Three patients have received treatment in Part B of the study, in which patients receive the full target dose of VX-880 in a single infusion. The follow-up for these 3 patients ranges from 29 days to 90 days postinfusion. Vertex noted that endogenous insulin secretion, decreases in HbA1c values, increases in glucose time-in-range, and decreases in daily exogenous insulin use have been observed among these patients and that at equivalent follow-up points the results are consistent with those of the 2 patients who were evaluable for the primary efficacy end point in Part A.
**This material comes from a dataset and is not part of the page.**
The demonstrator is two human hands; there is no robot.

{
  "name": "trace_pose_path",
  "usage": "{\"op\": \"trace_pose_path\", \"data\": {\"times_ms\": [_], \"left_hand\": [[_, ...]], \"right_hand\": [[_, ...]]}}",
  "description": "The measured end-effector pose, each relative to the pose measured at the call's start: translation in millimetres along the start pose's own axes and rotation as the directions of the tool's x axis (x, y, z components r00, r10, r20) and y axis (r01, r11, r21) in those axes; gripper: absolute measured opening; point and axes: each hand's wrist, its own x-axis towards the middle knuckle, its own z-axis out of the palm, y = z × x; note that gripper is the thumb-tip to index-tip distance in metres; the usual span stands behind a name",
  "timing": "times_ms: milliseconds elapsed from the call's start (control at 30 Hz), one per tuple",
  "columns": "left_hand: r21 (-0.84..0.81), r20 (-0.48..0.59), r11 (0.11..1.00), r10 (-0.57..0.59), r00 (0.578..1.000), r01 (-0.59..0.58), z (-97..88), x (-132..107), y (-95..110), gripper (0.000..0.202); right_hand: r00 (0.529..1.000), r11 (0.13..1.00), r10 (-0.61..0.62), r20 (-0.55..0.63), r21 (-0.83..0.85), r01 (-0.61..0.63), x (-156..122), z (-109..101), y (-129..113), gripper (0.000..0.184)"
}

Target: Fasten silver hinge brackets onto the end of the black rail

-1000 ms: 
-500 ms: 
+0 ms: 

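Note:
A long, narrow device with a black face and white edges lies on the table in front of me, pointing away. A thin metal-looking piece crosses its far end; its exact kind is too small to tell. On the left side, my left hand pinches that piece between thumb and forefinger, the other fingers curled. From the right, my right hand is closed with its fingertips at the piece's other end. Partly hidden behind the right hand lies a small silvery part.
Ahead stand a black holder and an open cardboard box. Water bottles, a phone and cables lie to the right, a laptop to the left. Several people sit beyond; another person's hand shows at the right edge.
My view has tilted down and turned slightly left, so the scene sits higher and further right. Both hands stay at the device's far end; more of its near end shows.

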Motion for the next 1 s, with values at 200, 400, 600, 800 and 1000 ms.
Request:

“The reproducible efficacy across multiple patients and end points, including the level of glucose control and the elimination of SHEs, observed in this trial is highly unusual in T1D patients treated with exogenous insulin, wherein only ~25% of people with T1D meet the recommended HbA1c target of 7.0%, and is truly remarkable,” Trevor Reichman, MD, FRCSC, the surgical director of the Pancreas Transplant Program in the Department of Surgery at the University of Toronto, said in a statement.1 “The normalization of HbA1c without the need for exogenous insulin 1 year after therapy with VX-880 is historic and offers hope that the transformative therapies the T1D community has been waiting for may finally become reality.”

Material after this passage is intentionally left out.